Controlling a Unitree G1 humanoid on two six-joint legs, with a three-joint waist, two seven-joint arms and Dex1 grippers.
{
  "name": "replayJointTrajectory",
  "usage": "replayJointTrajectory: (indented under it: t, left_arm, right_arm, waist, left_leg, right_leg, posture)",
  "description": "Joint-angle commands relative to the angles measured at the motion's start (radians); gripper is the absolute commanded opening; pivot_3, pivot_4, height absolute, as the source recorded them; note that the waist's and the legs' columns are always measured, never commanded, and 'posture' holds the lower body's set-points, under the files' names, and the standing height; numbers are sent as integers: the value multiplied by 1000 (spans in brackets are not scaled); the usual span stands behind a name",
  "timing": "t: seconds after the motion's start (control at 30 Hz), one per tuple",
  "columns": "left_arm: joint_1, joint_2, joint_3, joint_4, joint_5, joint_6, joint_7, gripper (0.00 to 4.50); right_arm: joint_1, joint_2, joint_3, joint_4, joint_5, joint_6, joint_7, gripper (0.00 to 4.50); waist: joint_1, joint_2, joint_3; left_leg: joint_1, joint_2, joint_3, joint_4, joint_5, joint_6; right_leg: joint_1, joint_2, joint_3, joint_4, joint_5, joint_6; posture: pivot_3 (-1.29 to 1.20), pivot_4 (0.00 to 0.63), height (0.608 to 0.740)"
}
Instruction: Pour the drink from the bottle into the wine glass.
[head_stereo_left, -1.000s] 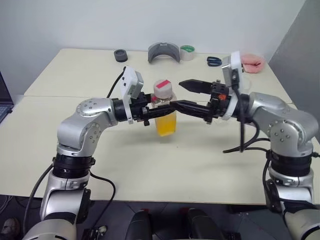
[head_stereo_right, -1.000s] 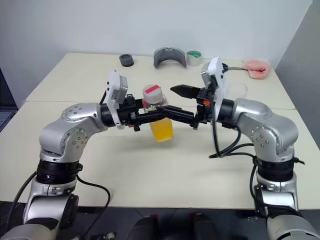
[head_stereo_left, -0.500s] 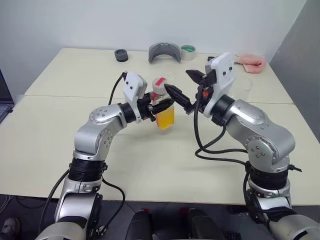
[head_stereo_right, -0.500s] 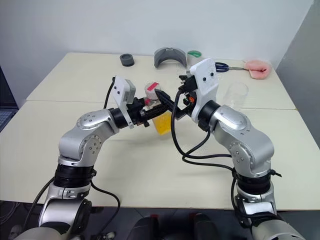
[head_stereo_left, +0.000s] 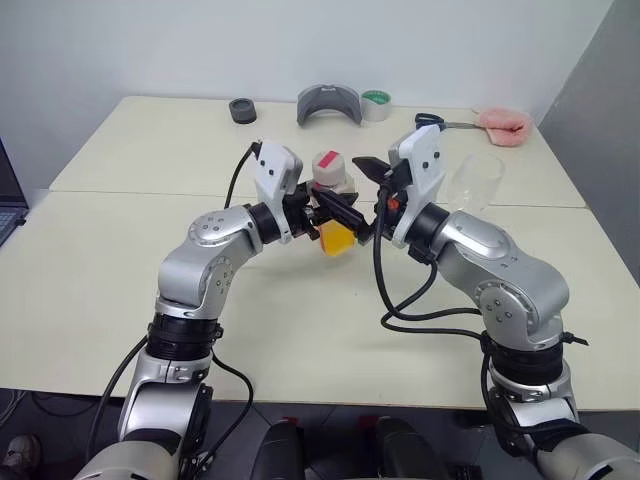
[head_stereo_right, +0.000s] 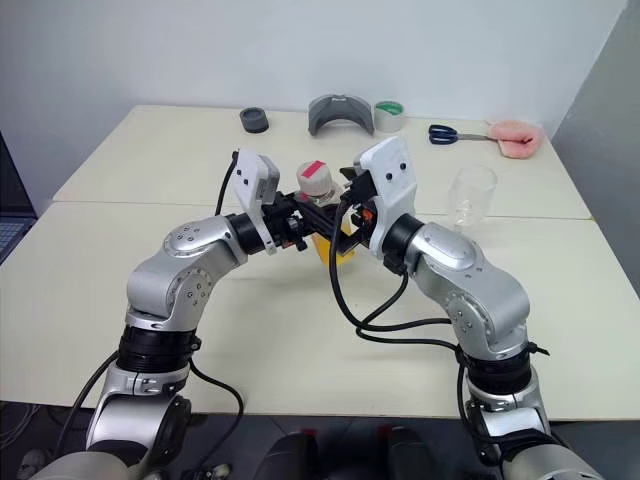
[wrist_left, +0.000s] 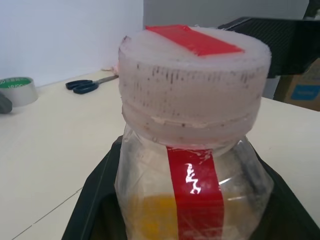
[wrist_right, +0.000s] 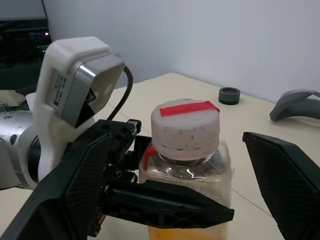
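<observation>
My left gripper is shut on the bottle just below its neck and holds it upright over the middle of the table. The bottle is clear plastic with a white cap bearing a red strip, and the orange drink fills its lower part. My right gripper is open and comes in from the right, one black finger on each side of the cap without touching it. The wine glass stands to the right on the table, beyond my right arm.
Along the far edge of the table lie a black round piece, a grey curved object, a tape roll, scissors and a pink object. A laptop edge shows at far left.
My right gripper has swung left and turned toward the bottle, so its open fingers now flank the cap. The left gripper has carried the bottle a little farther from me.
</observation>
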Motion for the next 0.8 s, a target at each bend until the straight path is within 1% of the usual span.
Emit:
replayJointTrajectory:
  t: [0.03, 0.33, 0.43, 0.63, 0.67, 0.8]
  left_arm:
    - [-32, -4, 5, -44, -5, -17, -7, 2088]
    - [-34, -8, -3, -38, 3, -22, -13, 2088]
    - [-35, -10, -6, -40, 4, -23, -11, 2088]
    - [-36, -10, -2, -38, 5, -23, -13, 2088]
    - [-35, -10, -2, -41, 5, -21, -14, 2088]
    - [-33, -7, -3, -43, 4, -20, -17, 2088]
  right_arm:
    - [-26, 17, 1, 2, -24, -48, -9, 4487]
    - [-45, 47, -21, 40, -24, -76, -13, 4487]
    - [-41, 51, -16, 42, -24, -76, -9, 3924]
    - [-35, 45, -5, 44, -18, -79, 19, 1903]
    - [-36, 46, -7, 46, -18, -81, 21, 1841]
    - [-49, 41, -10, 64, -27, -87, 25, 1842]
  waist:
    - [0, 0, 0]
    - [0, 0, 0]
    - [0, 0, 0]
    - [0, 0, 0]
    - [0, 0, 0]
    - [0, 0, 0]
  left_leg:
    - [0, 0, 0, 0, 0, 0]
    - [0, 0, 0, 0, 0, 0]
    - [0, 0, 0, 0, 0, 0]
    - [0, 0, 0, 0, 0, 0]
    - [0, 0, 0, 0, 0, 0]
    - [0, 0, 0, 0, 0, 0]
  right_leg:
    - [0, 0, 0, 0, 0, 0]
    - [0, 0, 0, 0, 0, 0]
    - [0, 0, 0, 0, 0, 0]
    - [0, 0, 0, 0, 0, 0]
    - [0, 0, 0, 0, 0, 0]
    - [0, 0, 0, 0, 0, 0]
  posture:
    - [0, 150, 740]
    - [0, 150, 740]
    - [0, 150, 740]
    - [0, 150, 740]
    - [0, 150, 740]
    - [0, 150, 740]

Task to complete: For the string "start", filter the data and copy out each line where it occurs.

Finished task:
  "description": "Joint-angle commands relative to the angles measured at the motion's start (radians); gripper is the absolute commanded opening; pivot_3, pivot_4, height absolute, as the source recorded them; note that the waist's and the legs' columns are always measured, never commanded, and 'posture' holds the lower body's set-points, under the files' names, and the standing height; numbers are sent as integers: the value multiplied by 1000 (spans in brackets are not scaled); the usual span stands behind a name",
  "timing": "t: seconds after the motion's start (control at 30 Hz), one per tuple",

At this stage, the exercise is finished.